TASK GOAL: Begin with the line that holds "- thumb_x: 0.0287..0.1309" and repeat each line after it exactly, ending with the last line of the listing.

SUPPLIED ENTRIES:
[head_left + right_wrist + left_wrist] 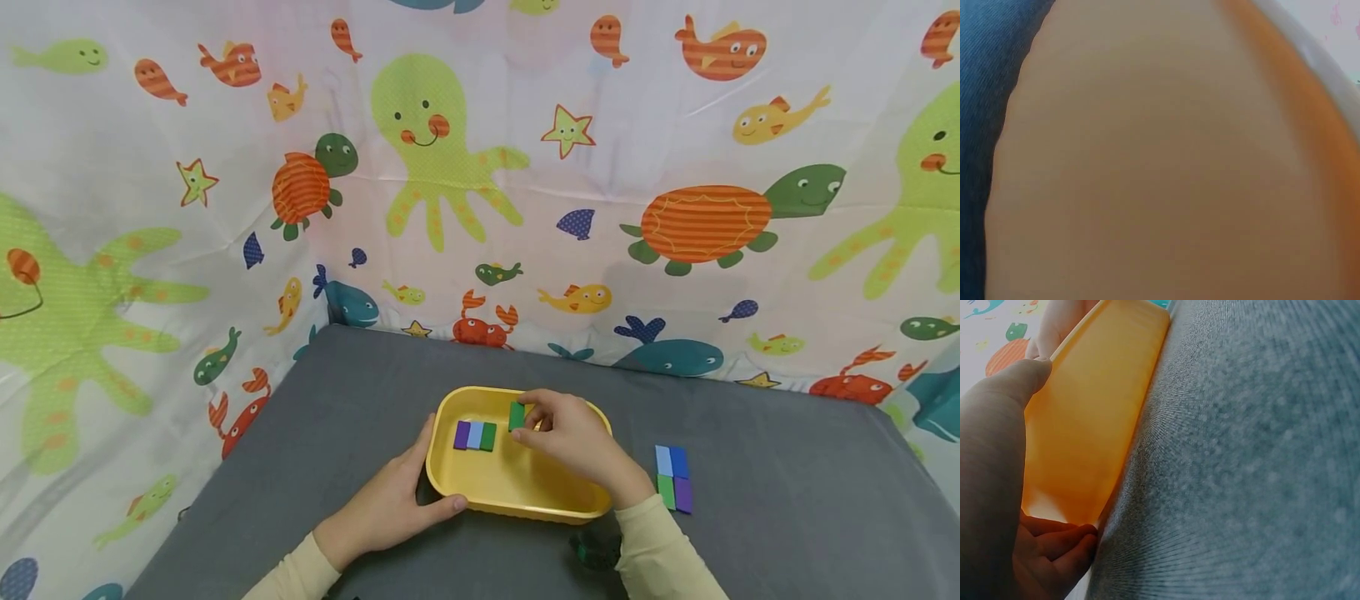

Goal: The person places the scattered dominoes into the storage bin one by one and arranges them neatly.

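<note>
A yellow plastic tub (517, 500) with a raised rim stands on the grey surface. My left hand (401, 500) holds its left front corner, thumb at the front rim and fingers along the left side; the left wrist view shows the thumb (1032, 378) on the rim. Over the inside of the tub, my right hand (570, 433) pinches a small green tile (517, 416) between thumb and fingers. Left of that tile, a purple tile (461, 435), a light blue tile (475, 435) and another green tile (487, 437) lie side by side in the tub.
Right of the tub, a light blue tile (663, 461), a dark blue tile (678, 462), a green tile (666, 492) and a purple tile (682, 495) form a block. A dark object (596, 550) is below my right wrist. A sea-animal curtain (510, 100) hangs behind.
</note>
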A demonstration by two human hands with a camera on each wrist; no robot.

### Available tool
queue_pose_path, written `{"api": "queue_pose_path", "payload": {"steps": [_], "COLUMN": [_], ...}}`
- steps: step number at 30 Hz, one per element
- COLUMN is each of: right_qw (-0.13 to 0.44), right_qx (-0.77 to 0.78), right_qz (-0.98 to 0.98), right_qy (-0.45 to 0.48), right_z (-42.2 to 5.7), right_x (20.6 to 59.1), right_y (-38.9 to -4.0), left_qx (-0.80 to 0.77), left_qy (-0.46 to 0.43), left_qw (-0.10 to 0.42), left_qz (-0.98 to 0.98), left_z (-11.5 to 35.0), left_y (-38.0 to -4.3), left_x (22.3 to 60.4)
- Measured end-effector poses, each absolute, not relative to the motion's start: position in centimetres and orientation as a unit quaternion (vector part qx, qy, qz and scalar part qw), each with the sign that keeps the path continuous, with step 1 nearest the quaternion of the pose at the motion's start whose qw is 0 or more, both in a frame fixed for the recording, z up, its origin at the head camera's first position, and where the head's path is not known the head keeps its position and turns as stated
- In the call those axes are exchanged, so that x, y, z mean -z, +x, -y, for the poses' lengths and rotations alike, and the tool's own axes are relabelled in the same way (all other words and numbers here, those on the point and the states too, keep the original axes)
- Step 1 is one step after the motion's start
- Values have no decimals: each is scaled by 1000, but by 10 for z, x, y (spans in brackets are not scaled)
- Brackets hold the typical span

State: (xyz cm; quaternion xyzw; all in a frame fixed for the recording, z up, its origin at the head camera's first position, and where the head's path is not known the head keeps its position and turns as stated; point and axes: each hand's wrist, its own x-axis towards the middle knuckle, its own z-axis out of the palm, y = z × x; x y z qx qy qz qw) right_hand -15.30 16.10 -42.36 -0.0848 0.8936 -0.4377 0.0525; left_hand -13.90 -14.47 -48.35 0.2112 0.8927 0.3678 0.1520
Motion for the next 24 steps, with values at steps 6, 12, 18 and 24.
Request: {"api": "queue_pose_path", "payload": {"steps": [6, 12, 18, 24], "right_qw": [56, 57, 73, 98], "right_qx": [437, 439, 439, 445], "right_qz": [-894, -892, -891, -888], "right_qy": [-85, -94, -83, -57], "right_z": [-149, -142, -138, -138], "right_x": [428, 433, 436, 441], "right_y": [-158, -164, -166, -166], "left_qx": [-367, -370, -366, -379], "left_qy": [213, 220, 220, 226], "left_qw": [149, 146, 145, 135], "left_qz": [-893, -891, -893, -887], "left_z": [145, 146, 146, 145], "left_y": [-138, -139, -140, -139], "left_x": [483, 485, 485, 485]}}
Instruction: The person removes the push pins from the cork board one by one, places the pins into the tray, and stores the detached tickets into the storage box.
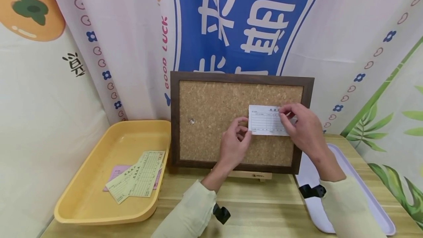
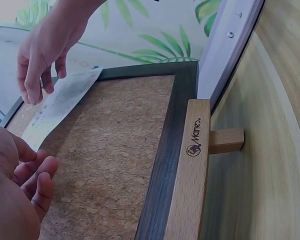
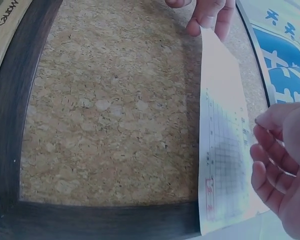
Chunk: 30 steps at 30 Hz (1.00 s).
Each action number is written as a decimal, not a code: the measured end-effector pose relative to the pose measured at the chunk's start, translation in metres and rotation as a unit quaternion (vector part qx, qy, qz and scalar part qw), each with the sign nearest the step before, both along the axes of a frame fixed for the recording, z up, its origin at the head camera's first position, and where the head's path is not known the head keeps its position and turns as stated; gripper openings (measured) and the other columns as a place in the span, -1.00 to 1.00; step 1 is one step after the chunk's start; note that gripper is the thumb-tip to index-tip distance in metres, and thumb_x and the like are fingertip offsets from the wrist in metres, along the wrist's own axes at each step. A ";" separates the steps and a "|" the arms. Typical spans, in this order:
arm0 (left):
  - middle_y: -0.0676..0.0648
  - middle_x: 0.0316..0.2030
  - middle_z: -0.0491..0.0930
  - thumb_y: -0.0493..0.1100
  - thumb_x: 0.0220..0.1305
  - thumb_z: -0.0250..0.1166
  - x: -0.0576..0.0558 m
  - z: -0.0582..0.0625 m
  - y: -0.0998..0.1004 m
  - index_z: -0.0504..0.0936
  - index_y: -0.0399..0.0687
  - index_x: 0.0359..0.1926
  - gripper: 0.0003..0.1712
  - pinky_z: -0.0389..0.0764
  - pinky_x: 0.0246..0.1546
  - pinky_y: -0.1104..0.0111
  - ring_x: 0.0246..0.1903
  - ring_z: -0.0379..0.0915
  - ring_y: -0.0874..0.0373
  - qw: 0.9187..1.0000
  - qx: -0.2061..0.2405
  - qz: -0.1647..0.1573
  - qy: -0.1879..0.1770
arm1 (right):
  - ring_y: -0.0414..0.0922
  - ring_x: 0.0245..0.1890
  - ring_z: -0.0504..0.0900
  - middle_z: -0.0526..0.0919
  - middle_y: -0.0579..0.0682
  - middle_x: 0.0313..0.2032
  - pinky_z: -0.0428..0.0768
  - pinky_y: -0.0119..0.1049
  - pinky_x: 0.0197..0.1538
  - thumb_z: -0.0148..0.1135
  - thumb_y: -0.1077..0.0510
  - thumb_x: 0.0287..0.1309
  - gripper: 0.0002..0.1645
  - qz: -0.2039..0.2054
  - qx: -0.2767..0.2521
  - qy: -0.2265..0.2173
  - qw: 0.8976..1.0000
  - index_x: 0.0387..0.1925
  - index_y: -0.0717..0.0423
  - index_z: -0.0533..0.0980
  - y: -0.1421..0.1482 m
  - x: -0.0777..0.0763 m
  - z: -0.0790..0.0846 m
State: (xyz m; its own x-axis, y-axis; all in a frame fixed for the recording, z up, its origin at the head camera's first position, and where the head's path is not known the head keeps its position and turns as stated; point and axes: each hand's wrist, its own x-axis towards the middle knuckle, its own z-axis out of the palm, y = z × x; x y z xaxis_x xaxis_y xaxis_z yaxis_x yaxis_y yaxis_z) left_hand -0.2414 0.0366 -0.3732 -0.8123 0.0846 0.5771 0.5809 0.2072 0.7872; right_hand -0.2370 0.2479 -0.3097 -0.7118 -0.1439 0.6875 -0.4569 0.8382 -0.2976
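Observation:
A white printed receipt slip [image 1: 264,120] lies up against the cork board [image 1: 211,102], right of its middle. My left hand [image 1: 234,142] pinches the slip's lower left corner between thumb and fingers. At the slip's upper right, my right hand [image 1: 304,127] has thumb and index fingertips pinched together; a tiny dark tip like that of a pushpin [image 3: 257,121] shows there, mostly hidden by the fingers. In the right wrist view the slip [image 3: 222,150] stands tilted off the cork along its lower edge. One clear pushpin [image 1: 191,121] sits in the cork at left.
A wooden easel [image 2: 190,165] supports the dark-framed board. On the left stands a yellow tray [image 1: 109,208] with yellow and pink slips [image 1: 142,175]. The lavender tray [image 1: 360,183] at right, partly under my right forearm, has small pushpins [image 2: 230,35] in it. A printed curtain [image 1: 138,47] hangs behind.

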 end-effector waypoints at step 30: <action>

RESULT OF THIS TASK:
  - thumb_x: 0.0287..0.1309
  - gripper: 0.0002..0.1645
  - qz: -0.2039..0.2054
  - qx: -0.2767..0.2521
  - qy: -0.2265..0.2173
  - qw: 0.8976..1.0000
  - index_x: 0.0387..0.1925
  - index_y: -0.0717..0.0423
  - index_z: -0.0533..0.0980
  - y: -0.1421..0.1482 m
  - x: -0.0777..0.0763 m
  - z: -0.0790..0.0846 m
State: (xyz m; its own x-axis, y-axis; all in a frame fixed for the recording, z up, its origin at the head camera's first position, and where the head's path is not known the head keeps its position and turns as stated; point and axes: each hand's wrist, its own x-axis towards the middle knuckle, its own z-axis out of the palm, y = z × x; x y z xaxis_x xaxis_y xaxis_z yaxis_x yaxis_y yaxis_z) left_hand -0.2414 0.0366 -0.3732 -0.8123 0.0846 0.5771 0.5809 0.2072 0.7872; right_hand -0.2370 0.2479 -0.3097 -0.7118 -0.1439 0.6875 -0.4569 0.8382 -0.2976
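Observation:
A white printed receipt slip [image 1: 264,120] lies up against the cork board [image 1: 211,102], right of its middle. My left hand [image 1: 234,142] pinches the slip's lower left corner between thumb and fingers. At the slip's upper right, my right hand [image 1: 304,127] has thumb and index fingertips pinched together; a tiny dark tip like that of a pushpin [image 3: 257,121] shows there, mostly hidden by the fingers. In the right wrist view the slip [image 3: 222,150] stands tilted off the cork along its lower edge. One clear pushpin [image 1: 191,121] sits in the cork at left.
A wooden easel [image 2: 190,165] supports the dark-framed board. On the left stands a yellow tray [image 1: 109,208] with yellow and pink slips [image 1: 142,175]. The lavender tray [image 1: 360,183] at right, partly under my right forearm, has small pushpins [image 2: 230,35] in it. A printed curtain [image 1: 138,47] hangs behind.
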
 end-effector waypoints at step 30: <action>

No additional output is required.